*Exercise brief:* Once the line holding "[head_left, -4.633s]" is found in the listing below, write it out and each later line exactly, up to and including the one holding "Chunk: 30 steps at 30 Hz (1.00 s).".
*** Block opens ***
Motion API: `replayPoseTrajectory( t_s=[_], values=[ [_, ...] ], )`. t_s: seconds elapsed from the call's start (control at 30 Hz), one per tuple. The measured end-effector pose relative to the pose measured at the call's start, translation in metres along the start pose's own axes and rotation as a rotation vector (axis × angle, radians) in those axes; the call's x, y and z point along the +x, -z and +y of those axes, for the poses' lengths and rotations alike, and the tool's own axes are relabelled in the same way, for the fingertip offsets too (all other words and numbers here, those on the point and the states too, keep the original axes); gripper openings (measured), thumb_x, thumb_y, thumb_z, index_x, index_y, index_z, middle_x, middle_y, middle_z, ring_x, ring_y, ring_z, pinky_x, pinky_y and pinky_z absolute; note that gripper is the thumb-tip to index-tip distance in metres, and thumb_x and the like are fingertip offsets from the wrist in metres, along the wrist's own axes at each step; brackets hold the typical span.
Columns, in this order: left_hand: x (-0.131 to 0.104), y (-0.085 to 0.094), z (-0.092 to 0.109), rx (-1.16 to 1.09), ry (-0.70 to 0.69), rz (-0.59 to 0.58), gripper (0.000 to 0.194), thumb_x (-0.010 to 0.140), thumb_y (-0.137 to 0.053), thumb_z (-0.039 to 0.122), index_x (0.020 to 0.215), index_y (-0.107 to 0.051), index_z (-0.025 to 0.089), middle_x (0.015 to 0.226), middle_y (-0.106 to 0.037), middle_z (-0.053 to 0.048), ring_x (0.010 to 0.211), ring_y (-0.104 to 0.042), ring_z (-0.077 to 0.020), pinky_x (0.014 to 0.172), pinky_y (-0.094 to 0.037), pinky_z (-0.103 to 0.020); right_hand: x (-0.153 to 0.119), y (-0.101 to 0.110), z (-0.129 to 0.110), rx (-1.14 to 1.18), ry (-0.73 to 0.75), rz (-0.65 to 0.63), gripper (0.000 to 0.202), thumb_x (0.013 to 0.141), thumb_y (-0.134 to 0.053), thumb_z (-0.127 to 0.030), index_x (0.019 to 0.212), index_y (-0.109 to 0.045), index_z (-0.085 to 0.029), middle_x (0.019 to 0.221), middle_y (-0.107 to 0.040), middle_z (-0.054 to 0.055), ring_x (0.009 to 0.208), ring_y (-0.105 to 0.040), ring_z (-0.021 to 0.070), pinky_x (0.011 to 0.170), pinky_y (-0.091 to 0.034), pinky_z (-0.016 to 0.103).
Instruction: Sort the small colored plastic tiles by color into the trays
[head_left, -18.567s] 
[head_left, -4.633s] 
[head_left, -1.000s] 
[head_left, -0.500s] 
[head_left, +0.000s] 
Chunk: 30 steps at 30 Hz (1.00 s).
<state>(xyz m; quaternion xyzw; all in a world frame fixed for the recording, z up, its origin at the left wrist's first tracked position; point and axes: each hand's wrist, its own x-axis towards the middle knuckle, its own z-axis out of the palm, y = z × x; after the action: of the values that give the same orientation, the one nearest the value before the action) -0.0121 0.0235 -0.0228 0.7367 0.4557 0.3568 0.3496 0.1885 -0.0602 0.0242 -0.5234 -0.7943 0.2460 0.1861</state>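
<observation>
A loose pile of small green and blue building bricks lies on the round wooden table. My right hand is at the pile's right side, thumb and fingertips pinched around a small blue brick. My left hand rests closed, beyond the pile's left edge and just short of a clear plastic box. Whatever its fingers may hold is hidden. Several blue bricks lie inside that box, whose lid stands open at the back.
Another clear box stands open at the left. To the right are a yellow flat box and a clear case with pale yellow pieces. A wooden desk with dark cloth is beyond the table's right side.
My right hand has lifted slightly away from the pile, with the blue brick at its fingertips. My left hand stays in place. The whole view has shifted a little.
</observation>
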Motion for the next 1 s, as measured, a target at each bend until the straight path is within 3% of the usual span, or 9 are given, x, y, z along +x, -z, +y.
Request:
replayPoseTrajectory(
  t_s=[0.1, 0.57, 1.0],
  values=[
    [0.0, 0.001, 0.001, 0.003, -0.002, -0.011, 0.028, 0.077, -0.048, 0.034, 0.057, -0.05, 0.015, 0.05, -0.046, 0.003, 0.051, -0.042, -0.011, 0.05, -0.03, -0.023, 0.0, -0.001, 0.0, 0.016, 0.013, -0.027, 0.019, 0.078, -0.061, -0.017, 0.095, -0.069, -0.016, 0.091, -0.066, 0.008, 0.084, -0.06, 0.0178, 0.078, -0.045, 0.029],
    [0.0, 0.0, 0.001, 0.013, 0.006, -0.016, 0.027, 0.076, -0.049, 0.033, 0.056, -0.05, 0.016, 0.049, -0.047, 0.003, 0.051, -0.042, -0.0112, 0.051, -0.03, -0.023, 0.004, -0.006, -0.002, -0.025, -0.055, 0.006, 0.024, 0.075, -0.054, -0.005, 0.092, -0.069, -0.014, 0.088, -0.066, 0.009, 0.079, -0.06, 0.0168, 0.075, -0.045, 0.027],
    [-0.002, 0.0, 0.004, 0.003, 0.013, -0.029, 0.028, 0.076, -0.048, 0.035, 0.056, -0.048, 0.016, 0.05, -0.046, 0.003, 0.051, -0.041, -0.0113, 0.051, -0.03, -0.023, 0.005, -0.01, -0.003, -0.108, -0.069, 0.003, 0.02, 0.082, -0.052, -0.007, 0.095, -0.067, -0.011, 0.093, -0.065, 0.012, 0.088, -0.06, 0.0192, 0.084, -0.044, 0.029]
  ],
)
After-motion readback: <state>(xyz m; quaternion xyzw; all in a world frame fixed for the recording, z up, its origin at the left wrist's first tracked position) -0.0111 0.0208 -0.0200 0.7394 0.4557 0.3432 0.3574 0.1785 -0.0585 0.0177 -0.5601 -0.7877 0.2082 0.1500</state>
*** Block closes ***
*Written answer:*
[head_left, -4.633s] 
[head_left, -1.000s] 
[head_left, -0.500s] 
[head_left, +0.000s] 
Chunk: 30 steps at 30 Hz (1.00 s).

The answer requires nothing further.